* Problem
Return each line below holding the string "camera".

* Dataset extract
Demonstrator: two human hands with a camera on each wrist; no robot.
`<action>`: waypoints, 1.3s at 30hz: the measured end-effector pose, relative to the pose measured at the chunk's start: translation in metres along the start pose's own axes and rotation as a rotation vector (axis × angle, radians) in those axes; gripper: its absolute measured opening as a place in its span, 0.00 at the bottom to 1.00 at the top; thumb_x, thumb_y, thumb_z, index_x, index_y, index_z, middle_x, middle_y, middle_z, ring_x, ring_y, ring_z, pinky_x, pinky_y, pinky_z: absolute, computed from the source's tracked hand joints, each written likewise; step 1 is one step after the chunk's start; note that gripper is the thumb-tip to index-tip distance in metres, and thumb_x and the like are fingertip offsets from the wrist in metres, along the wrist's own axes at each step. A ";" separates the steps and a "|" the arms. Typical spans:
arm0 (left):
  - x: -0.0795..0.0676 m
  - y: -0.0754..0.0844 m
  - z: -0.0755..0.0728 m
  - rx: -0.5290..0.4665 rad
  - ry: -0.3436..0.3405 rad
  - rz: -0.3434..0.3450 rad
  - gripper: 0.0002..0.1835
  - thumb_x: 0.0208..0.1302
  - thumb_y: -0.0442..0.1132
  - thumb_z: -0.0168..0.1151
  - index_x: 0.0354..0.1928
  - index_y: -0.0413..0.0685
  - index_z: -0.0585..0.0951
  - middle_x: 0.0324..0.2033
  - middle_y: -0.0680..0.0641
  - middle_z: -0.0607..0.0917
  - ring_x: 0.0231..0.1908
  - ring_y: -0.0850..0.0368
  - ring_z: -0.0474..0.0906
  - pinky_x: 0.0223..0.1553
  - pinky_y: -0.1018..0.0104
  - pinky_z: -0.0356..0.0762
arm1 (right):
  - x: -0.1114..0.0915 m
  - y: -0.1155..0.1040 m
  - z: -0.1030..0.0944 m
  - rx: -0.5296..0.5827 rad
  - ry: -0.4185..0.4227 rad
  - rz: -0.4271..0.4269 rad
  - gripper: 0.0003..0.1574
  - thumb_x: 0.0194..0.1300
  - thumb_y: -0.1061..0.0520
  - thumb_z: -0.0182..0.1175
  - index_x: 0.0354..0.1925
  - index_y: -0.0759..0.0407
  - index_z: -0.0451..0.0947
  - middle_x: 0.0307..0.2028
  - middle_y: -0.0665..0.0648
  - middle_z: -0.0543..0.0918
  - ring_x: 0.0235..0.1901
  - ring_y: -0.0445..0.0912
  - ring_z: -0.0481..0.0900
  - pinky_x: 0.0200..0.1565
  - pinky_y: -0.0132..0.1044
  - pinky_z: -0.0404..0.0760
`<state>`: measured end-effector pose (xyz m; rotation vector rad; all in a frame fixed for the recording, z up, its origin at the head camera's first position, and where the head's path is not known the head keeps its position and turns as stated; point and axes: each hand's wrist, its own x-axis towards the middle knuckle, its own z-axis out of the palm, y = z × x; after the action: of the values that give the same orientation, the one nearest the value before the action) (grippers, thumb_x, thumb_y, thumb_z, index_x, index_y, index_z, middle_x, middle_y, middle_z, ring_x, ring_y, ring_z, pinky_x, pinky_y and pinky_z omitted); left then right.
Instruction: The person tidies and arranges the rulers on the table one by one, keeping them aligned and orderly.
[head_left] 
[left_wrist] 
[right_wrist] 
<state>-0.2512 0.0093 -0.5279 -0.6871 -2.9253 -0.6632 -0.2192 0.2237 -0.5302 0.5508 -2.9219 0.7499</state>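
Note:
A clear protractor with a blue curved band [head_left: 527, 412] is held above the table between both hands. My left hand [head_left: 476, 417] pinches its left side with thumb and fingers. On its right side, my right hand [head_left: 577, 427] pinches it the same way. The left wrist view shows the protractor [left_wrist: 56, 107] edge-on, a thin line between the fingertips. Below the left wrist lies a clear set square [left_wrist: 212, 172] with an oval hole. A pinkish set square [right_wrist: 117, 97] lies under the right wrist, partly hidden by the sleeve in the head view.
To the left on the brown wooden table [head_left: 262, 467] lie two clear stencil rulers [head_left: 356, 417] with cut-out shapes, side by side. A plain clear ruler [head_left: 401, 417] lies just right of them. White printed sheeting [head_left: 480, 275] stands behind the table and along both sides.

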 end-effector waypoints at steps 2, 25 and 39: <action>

* Your response
Demonstrator: two human hands with a camera on each wrist; no robot.
`<state>`: measured end-effector pose (xyz m; rotation vector rad; all in a frame fixed for the recording, z up, its origin at the head camera's first position, and where the head's path is not known the head keeps its position and turns as stated; point and axes: each hand's wrist, its own x-axis towards the middle knuckle, its own z-axis out of the palm, y = z × x; after the action: of the values that give the same orientation, the one nearest the value before the action) (grippers, thumb_x, thumb_y, thumb_z, index_x, index_y, index_z, middle_x, middle_y, middle_z, ring_x, ring_y, ring_z, pinky_x, pinky_y and pinky_z omitted); left then right.

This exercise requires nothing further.